Everyone should monitor the EC, EP and TAXE for continuing developments, as they may form the basis for new global standards to enact the intent of BEPS initiatives.

Dutch draft TP & CbC law

The Dutch State Secretary of Finance has released a draft law that correlates to BEPS Action 13 for transfer pricing documentation and country-by-country (CbC) report.

The CbC report will not be required to be filed in the Netherlands if such report is filed with a jurisdiction that has an information exchange agreement with the Netherlands on such reports.

http://www.ey.com/Publication/vwLUAssets/The_Netherlands_releases_draft_law_implementing_new_transfer_pricing_documentation_requirements_in_line_with_BEPS_Action_13/$FILE/2015G_CM5764_TP_NL%20releases%20draft%20law%20implementing%20new%20TP%20doc%20requirements%20in%20line%20with%20BEPS%20Action%2013.pdf

  • The draft law states that a transfer pricing adjustment may not be based on the CbC report.
  • The CbC report aligns with the BEPS Action 13 requirements.
  • The Master and Local file re: transfer pricing documentation will be required contemporaneously with the filing of the tax return, with such information to be provided upon request.
  • A criminal offense will take place, for the most serious cases, if the CbC reporting requirements are not satisfied.

The draft law should be reviewed by organisations with operations in the Netherlands, noting it follows the BEPS Action 13 proposal.

The contemporaneous requirement for the Master file and Local file should be met to avoid potential fines/penalties.

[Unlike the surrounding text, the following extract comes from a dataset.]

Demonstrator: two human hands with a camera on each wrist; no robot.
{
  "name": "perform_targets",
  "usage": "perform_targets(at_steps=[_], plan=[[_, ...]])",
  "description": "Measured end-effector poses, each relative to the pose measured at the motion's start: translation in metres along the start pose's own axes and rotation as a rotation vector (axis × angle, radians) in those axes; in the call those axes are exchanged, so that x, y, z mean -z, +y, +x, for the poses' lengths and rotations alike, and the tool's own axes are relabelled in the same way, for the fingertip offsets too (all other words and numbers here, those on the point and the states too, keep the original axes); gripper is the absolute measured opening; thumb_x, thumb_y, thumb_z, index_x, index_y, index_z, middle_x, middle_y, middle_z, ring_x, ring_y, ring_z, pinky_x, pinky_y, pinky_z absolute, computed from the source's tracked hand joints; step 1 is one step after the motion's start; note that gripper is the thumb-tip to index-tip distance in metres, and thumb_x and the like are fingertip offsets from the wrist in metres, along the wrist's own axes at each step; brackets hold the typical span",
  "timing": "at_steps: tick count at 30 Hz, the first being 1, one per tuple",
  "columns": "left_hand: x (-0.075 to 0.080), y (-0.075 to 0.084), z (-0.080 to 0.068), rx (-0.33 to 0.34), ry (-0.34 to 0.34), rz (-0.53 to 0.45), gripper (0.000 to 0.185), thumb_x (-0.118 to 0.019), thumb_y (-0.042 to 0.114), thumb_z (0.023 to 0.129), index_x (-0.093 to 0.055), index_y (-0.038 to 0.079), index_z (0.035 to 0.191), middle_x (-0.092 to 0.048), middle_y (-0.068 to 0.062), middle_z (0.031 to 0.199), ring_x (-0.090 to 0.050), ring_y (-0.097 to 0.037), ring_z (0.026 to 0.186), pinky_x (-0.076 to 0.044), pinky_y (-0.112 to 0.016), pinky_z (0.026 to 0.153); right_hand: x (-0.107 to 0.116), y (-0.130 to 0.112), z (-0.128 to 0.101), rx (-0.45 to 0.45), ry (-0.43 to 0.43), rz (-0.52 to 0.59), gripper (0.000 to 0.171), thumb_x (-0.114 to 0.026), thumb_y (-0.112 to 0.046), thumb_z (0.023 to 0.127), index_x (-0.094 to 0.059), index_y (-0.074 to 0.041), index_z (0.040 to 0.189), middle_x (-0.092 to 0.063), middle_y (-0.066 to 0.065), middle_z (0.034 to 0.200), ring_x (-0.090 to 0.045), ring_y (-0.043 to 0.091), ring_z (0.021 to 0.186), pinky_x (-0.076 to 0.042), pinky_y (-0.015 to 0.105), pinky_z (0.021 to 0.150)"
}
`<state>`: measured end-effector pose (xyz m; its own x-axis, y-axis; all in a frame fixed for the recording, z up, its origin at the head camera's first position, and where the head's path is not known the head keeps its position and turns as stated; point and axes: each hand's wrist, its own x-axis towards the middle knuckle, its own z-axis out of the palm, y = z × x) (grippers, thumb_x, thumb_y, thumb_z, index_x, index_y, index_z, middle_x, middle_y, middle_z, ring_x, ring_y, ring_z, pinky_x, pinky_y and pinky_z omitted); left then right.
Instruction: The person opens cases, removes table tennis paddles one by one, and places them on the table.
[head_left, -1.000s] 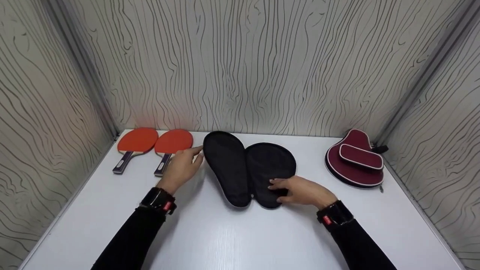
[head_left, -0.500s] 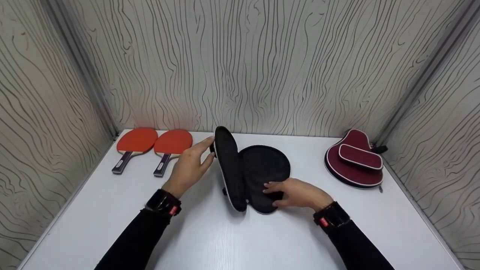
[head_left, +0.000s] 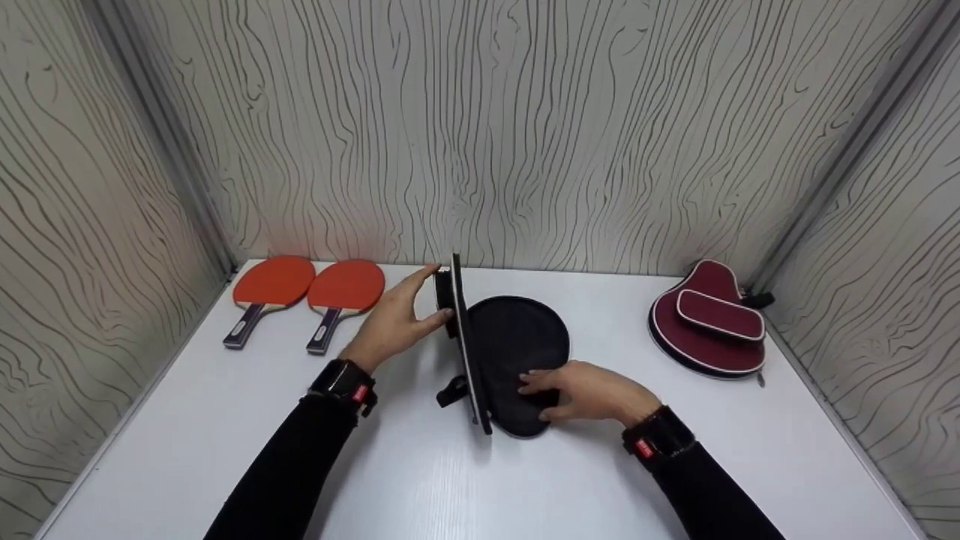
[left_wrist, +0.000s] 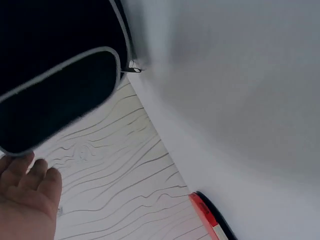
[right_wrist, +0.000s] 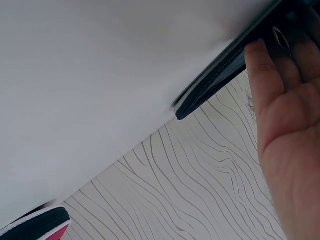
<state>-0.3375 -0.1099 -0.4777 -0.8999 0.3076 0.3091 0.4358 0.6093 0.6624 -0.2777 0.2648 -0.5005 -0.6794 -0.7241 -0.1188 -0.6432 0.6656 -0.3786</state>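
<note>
A black padded paddle-shaped case (head_left: 517, 352) lies unfolded on the white table in the head view. Its left half (head_left: 466, 345) stands on edge, seen almost edge-on, with a pocket (left_wrist: 60, 100) on the outer face. My left hand (head_left: 394, 322) touches that outer side with thumb and fingers spread; in the left wrist view its fingertips are right at the pocket's edge. On the flat half, my right hand (head_left: 589, 394) rests its fingertips on the inside, near the narrow end. The right wrist view shows its fingers over the zippered rim (right_wrist: 210, 75).
Two orange-red table tennis paddles, an outer one (head_left: 274, 281) and an inner one (head_left: 346, 286), lie at the left. A maroon paddle case (head_left: 705, 322) with white piping sits at the right. Wood-grain panels (head_left: 480, 135) enclose the table's back and sides.
The case's left half has swung up from lying tilted open to standing upright, with my left hand moving right behind it. The flat half and my right hand have shifted slightly left.
</note>
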Motion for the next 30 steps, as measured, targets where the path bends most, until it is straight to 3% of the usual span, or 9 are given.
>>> perform_targets(at_steps=[5,10,17,24,30], plan=[[-0.007,-0.009,0.01,-0.038,-0.053,-0.086,0.094,-0.09,0.019,0.105,-0.038,0.013,0.183,-0.051,-0.017,0.185,-0.048,-0.04,0.174,-0.043,-0.058,0.143,-0.001,-0.001,0.0,-0.004,0.002,-0.003,0.048,-0.09,-0.023,0.104,-0.081,-0.02,0.151,-0.071,0.007,0.168,-0.071,0.036,0.154,-0.059,0.054,0.128],[-0.013,-0.013,0.012,-0.044,-0.096,-0.116,0.097,-0.085,0.005,0.105,-0.029,0.009,0.185,-0.043,-0.019,0.188,-0.048,-0.041,0.173,-0.047,-0.055,0.141,-0.001,-0.003,0.0,0.007,0.002,-0.003,0.048,-0.089,-0.023,0.105,-0.081,-0.019,0.152,-0.071,0.008,0.167,-0.071,0.036,0.154,-0.059,0.055,0.128],[-0.007,-0.005,0.006,-0.077,-0.079,0.025,0.1,-0.085,0.005,0.106,-0.027,0.013,0.188,-0.051,-0.02,0.18,-0.061,-0.041,0.16,-0.056,-0.059,0.13,0.003,-0.002,0.0,0.01,-0.005,-0.01,0.044,-0.087,-0.023,0.107,-0.082,-0.016,0.151,-0.071,0.01,0.168,-0.07,0.034,0.156,-0.06,0.054,0.128],[0.005,-0.002,0.003,-0.06,-0.108,0.054,0.103,-0.084,0.004,0.105,-0.026,0.016,0.189,-0.053,-0.019,0.18,-0.064,-0.044,0.158,-0.058,-0.058,0.13,0.005,0.006,0.0,0.021,0.027,-0.047,0.035,-0.083,-0.024,0.111,-0.085,-0.015,0.145,-0.076,0.009,0.162,-0.076,0.031,0.149,-0.064,0.053,0.122],[0.016,0.01,-0.001,-0.066,-0.122,0.162,0.102,-0.085,0.01,0.103,-0.03,0.025,0.188,-0.058,-0.019,0.176,-0.068,-0.04,0.151,-0.061,-0.06,0.124,0.01,0.014,-0.005,0.033,0.06,-0.064,0.035,-0.078,-0.02,0.113,-0.084,-0.012,0.146,-0.079,0.011,0.158,-0.077,0.034,0.146,-0.064,0.056,0.122]])
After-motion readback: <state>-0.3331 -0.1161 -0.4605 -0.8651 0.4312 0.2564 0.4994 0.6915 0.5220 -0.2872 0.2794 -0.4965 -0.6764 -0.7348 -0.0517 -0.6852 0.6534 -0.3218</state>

New age of transparency / reputational risks

The latest EY tax risk and controversy survey series, entitled A new mountain to climb, provides some insights re: preparing for and proactively management tax / reputational risks.  A link to the report is provided for reference:

http://www.ey.com/Publication/vwLUAssets/ey-managing-tax-transparency-and-reputation-risk/$FILE/ey-managing-tax-transparency-and-reputation-risk.pdf

Key observations:

  • Media coverage of how much companies pay in tax / low effective tax rates is extensive, although engaging with the media is seen by many companies as a “no-win” situation.
  • Leading companies have transformed  the process of communication for tax risks and controversy to internal and external stakeholders.
  • Transparency is providing information to tax authorities re: how much tax is being paid in other jurisdictions as a tool to decide if the company is paying enough tax in their jurisdiction.
  • Global disclosure and transparency requirements will continue to grow in the next two years.
  • Transparency readiness of companies is a significant and underestimated need.
  • Direct ERP access by tax authorities represents a next phase of risk assessment.
  • Transparency readiness can help mitigate reputation risk.
  • Reputation risk strategy elements:
    • Actively monitor the changing landscape.
    • Assess readiness/desire to respond.
    • Enhance communication with internal and external stakeholders.
    • Gain insight into the total tax picture through the lens of public perception.
    • Decide with whom the company wishes to communicate.
    • Embed reputation risk thinking into core business strategy.
  • Transparency is the new norm, and (media) reputation risk may be a permanent risk.

Transparency demands have created a new toolbox required by all multinational organisations.

A tax policy and reputation risk strategy should be essential tools in a comprehensive tax risk framework.  The EY report is required reading for all parties interested in learning more about tax risk trends and Best Practice ideas to proactively address the new world of transparency.